TASK TO COMPLETE: An exact copy of every entry below is required, and no picture may appear in it.

SUPPLIED MATERIAL:
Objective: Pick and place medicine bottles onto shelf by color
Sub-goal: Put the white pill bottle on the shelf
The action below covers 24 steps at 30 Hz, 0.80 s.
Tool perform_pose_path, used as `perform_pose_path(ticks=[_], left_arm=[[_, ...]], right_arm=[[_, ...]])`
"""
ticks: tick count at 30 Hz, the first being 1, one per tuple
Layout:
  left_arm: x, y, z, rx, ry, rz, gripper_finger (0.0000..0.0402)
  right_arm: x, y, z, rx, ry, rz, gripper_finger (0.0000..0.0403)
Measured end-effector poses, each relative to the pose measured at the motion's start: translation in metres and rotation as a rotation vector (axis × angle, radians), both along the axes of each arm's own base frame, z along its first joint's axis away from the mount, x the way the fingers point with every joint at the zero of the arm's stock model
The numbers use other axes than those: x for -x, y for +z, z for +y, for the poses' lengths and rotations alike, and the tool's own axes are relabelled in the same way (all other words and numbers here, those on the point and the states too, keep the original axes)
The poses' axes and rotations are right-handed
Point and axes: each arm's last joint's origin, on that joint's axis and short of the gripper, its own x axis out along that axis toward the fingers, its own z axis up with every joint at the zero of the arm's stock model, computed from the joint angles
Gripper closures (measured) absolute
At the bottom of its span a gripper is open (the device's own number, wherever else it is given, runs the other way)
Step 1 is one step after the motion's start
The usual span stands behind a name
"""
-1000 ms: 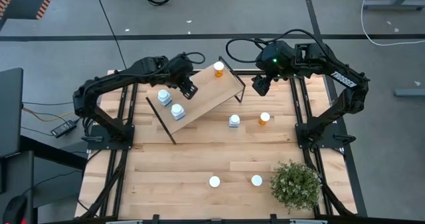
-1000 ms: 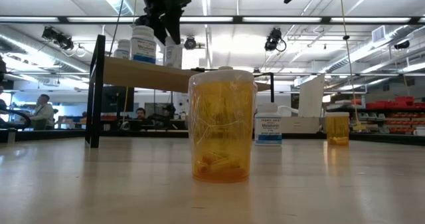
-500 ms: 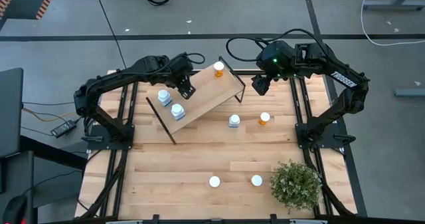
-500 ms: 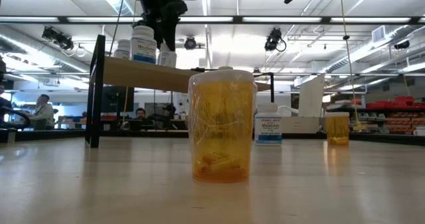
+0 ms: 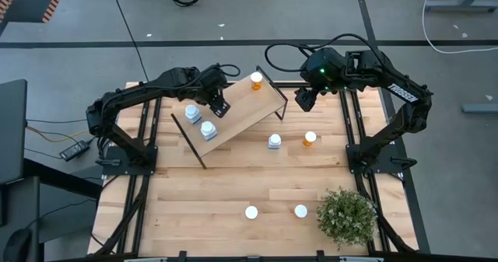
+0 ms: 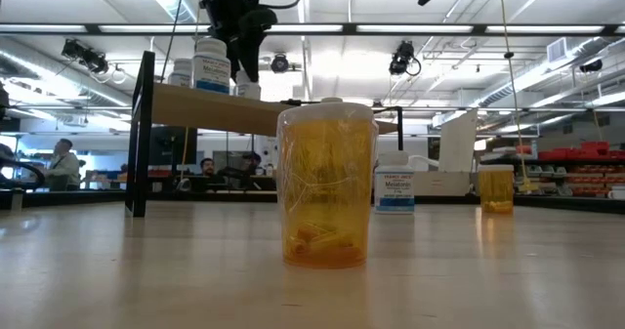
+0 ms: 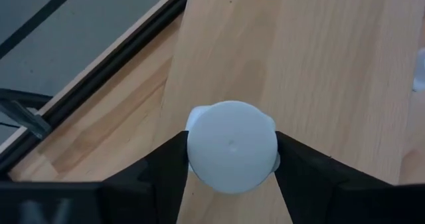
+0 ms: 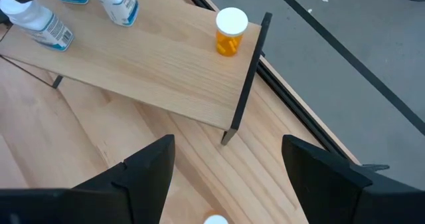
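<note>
Between my left gripper's (image 7: 231, 159) fingers (image 7: 163, 174) sits a white-capped bottle (image 7: 232, 145), standing on the shelf (image 5: 241, 110) near its left end; both fingers flank the cap closely, though I cannot tell whether they still press it. My right gripper (image 8: 229, 177) hangs open above the shelf's right end, well apart from the orange bottle (image 8: 230, 30) there.

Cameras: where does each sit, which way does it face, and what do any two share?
High: overhead, straight down; both arms, shelf.
Low: table height, level across; orange bottle close, arms above.
Left wrist: past left gripper around a white bottle on the shelf.
Right wrist: past open right gripper, down at the shelf.
Shared: high and right wrist both show the shelf's orange bottle.
</note>
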Motion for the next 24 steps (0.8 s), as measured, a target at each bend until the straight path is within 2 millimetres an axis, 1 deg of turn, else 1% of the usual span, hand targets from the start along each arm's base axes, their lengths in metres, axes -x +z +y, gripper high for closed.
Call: perform_pose_path(ticks=[6,10,20,24], left_arm=[[0.0016,-0.0005,0.0004,-0.023,0.014,0.028,0.0184],[0.0018,-0.0008,0.0003,-0.021,0.023,0.028,0.0175],[0.0015,-0.0026,-0.0002,-0.008,0.041,0.029,0.013],[0.0008,0.0037,0.0002,-0.016,0.04,0.008,0.0114]], right_arm=[[0.0,0.0,0.0,0.0,0.0,0.0,0.012],[0.0001,0.0001,0.0,0.0,0.0,0.0,0.012],[0.0,0.0,0.0,0.004,0.006,0.004,0.012],[0.0,0.0,0.0001,0.008,0.013,0.007,0.012]])
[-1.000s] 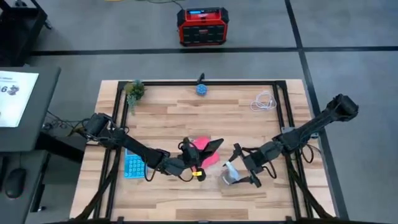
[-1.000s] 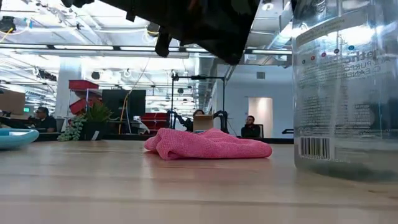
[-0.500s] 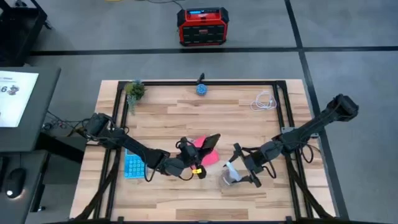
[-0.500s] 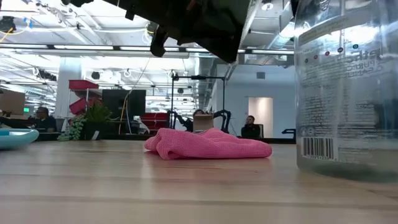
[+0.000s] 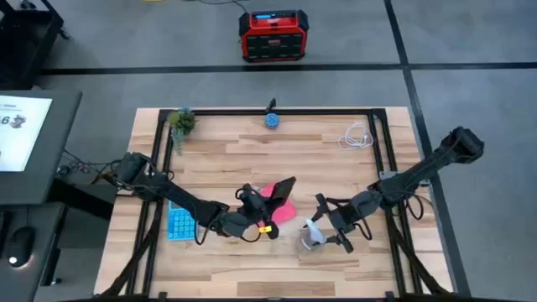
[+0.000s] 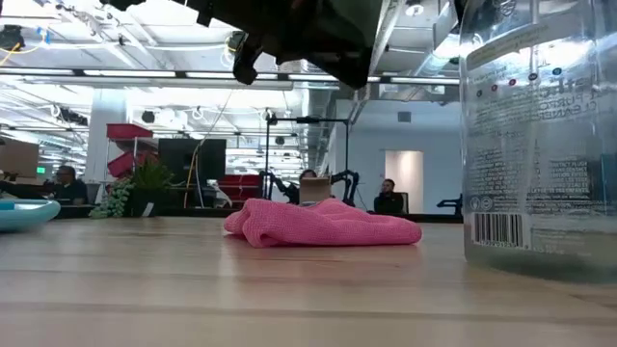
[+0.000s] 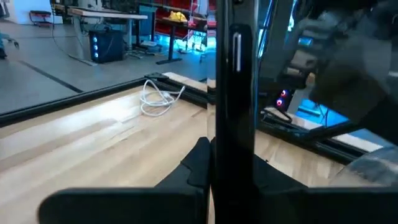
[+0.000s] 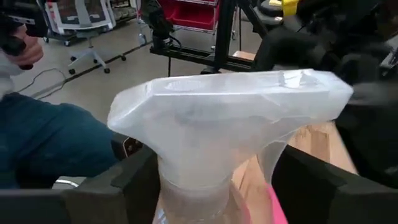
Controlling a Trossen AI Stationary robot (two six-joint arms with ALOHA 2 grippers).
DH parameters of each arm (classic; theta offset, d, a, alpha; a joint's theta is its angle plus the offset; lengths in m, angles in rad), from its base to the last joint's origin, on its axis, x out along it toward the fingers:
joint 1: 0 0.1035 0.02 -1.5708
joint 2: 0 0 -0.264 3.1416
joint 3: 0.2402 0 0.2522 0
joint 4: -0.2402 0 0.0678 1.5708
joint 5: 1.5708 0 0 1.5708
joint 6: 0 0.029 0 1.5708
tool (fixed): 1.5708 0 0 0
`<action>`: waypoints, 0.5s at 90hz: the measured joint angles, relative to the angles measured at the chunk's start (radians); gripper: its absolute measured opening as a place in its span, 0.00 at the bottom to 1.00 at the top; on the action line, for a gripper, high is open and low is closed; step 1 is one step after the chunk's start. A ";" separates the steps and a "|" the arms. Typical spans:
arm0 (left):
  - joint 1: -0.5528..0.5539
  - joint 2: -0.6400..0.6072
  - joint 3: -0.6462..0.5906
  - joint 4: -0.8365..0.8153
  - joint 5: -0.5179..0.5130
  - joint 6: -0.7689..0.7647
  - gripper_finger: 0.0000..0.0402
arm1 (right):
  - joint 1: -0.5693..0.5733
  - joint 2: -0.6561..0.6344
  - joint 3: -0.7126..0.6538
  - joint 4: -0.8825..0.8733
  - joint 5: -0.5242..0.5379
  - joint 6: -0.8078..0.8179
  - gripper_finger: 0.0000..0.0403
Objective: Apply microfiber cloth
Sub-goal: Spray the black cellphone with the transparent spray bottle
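The black phone [image 5: 283, 190] is held on edge above the table by the left gripper [image 5: 270, 207], fingers closed on its lower end, presumably so its screen is exposed for wiping. The microfiber cloth [image 5: 274, 204] is left bunched on the wooden table [image 5: 226, 151], directly beneath the phone, at about 9 o'clock from the clear spray bottle [image 5: 311, 236]. The bottle is kept upright at the table's front, its neck clamped between the fingers of the right gripper [image 5: 322, 225]. The cloth is touched by neither gripper.
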State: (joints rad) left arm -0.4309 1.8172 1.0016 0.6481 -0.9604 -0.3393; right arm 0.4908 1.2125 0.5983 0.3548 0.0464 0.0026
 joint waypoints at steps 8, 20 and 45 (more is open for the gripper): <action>0.000 0.000 0.000 -0.002 0.000 0.002 0.03 | 0.001 0.000 0.000 -0.003 -0.003 0.013 0.43; -0.001 0.000 0.000 -0.006 0.001 0.002 0.03 | 0.000 0.000 0.000 -0.012 0.023 0.015 0.39; -0.005 0.000 0.000 -0.026 0.005 -0.002 0.03 | 0.000 -0.006 -0.001 -0.082 0.041 0.017 0.65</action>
State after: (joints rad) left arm -0.4356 1.8172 1.0016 0.6222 -0.9558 -0.3409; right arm 0.4910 1.2064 0.5969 0.2728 0.0869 0.0201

ANSWER BOX:
Objective: Pick and place medicine bottles onto shelf by color
Sub-goal: Put the white pill bottle on the shelf
The action below covers 24 steps at 30 Hz, 0.80 s.
Tool perform_pose_path, used as `perform_pose_path(ticks=[_], left_arm=[[_, ...]], right_arm=[[_, ...]])`
"""
ticks: tick count at 30 Hz, the first being 1, one per tuple
Layout:
  left_arm: x, y, z, rx, ry, rz, gripper_finger (0.0000..0.0402)
  right_arm: x, y, z, rx, ry, rz, gripper_finger (0.0000..0.0403)
Measured end-effector poses, each relative to the pose measured at the motion's start: translation in metres and rotation as a rotation vector (axis × angle, radians), both along the axes of each arm's own base frame, z along its first joint's axis away from the mount, x the way the fingers point with every joint at the zero of the arm's stock model
The numbers use other axes than those: x for -x, y for +z, z for +y, for the poses' lengths and rotations alike, and the tool's own axes are relabelled in the same way (all other words and numbers here, those on the point and the states too, keep the original axes)
The poses' axes and rotations are right-handed
Point and axes: each arm's last joint's origin, on that joint's axis and short of the gripper, its own x axis out along that axis toward the fingers, its own z axis up with every joint at the zero of the arm's stock model, computed from the joint angles
Gripper closures (measured) absolute
At the bottom of its span a gripper is open (the device's own number, wherever else it is given, runs the other way)
Step 1 is one step after the motion's start
The usual span stands behind a name
"""
-1000 ms: 
-1000 ms: 
-500 ms: 
-500 ms: 
+0 ms: 
+0 ms: 
+0 ms: 
+0 ms: 
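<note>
Between my left gripper's (image 7: 231, 159) fingers (image 7: 163, 174) sits a white-capped bottle (image 7: 232, 145), standing on the shelf (image 5: 241, 110) near its left end; both fingers flank the cap closely, though I cannot tell whether they still press it. My right gripper (image 8: 229, 177) hangs open above the shelf's right end, well apart from the orange bottle (image 8: 230, 30) there.

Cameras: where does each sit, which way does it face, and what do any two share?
High: overhead, straight down; both arms, shelf.
Low: table height, level across; orange bottle close, arms above.
Left wrist: past left gripper around a white bottle on the shelf.
Right wrist: past open right gripper, down at the shelf.
Shared: high and right wrist both show the shelf's orange bottle.
</note>
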Motion for the next 24 steps (0.8 s), as measured, a target at each bend until the straight path is within 2 millimetres an axis, 1 deg of turn, else 1% of the usual span, hand targets from the start along each arm's base axes, their lengths in metres, axes -x +z +y, gripper high for closed.
Call: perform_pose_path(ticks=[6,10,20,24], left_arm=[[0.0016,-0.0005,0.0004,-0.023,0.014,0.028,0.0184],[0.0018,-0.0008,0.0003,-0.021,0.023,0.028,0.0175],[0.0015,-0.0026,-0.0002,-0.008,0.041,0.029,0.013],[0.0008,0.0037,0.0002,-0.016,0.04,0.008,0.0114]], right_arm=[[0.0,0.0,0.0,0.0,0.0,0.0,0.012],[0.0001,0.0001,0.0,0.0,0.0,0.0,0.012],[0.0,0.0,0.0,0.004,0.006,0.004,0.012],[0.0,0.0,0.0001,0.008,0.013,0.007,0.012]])
[-1.000s] 
[-1.000s] 
[-0.500s] 
[-0.500s] 
[+0.000s] 
[+0.000s] 
[+0.000s] 
[+0.000s] 
Controlling a Trossen AI Stationary robot (two six-joint arms with ALOHA 2 grippers).
DH parameters of each arm (classic; theta offset, d, a, alpha; a joint's theta is its angle plus the offset; lengths in m, angles in rad), from its base to the last joint's origin, on its axis, x out along it toward the fingers:
joint 1: 0 0.1035 0.02 -1.5708
joint 2: 0 0 -0.264 3.1416
joint 3: 0.2402 0 0.2522 0
joint 4: -0.2402 0 0.0678 1.5708
joint 5: 1.5708 0 0 1.5708
joint 6: 0 0.029 0 1.5708
tool (fixed): 1.5708 0 0 0
`<action>`: waypoints, 0.5s at 90hz: the measured joint angles, relative to the angles measured at the chunk's start (radians); gripper: its absolute measured opening as a place in its span, 0.00 at the bottom to 1.00 at the top; on the action line, for a gripper, high is open and low is closed; step 1 is one step after the chunk's start. A ";" separates the steps and a "|" the arms. Typical spans:
arm0 (left):
  - joint 1: -0.5528..0.5539
  - joint 2: -0.6400..0.6072
  - joint 3: -0.6462..0.5906
  - joint 4: -0.8365..0.8153
  - joint 5: -0.5179..0.5130
  - joint 6: -0.7689..0.7647
  - gripper_finger: 0.0000..0.0402
arm1 (right):
  - joint 1: -0.5693..0.5733
  - joint 2: -0.6561..0.6344
  - joint 3: -0.7126..0.6538
  - joint 4: -0.8825..0.8733
  - joint 5: -0.5242..0.5379
  - joint 6: -0.8078..0.8179
  - gripper_finger: 0.0000..0.0403
Objective: Apply microfiber cloth
Sub-goal: Spray the black cellphone with the transparent spray bottle
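The black phone [image 5: 283, 190] is held on edge above the table by the left gripper [image 5: 270, 207], fingers closed on its lower end, presumably so its screen is exposed for wiping. The microfiber cloth [image 5: 274, 204] is left bunched on the wooden table [image 5: 226, 151], directly beneath the phone, at about 9 o'clock from the clear spray bottle [image 5: 311, 236]. The bottle is kept upright at the table's front, its neck clamped between the fingers of the right gripper [image 5: 322, 225]. The cloth is touched by neither gripper.
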State: (joints rad) left arm -0.4309 1.8172 1.0016 0.6481 -0.9604 -0.3393; right arm 0.4908 1.2125 0.5983 0.3548 0.0464 0.0026
 joint waypoints at steps 8, 20 and 45 (more is open for the gripper): <action>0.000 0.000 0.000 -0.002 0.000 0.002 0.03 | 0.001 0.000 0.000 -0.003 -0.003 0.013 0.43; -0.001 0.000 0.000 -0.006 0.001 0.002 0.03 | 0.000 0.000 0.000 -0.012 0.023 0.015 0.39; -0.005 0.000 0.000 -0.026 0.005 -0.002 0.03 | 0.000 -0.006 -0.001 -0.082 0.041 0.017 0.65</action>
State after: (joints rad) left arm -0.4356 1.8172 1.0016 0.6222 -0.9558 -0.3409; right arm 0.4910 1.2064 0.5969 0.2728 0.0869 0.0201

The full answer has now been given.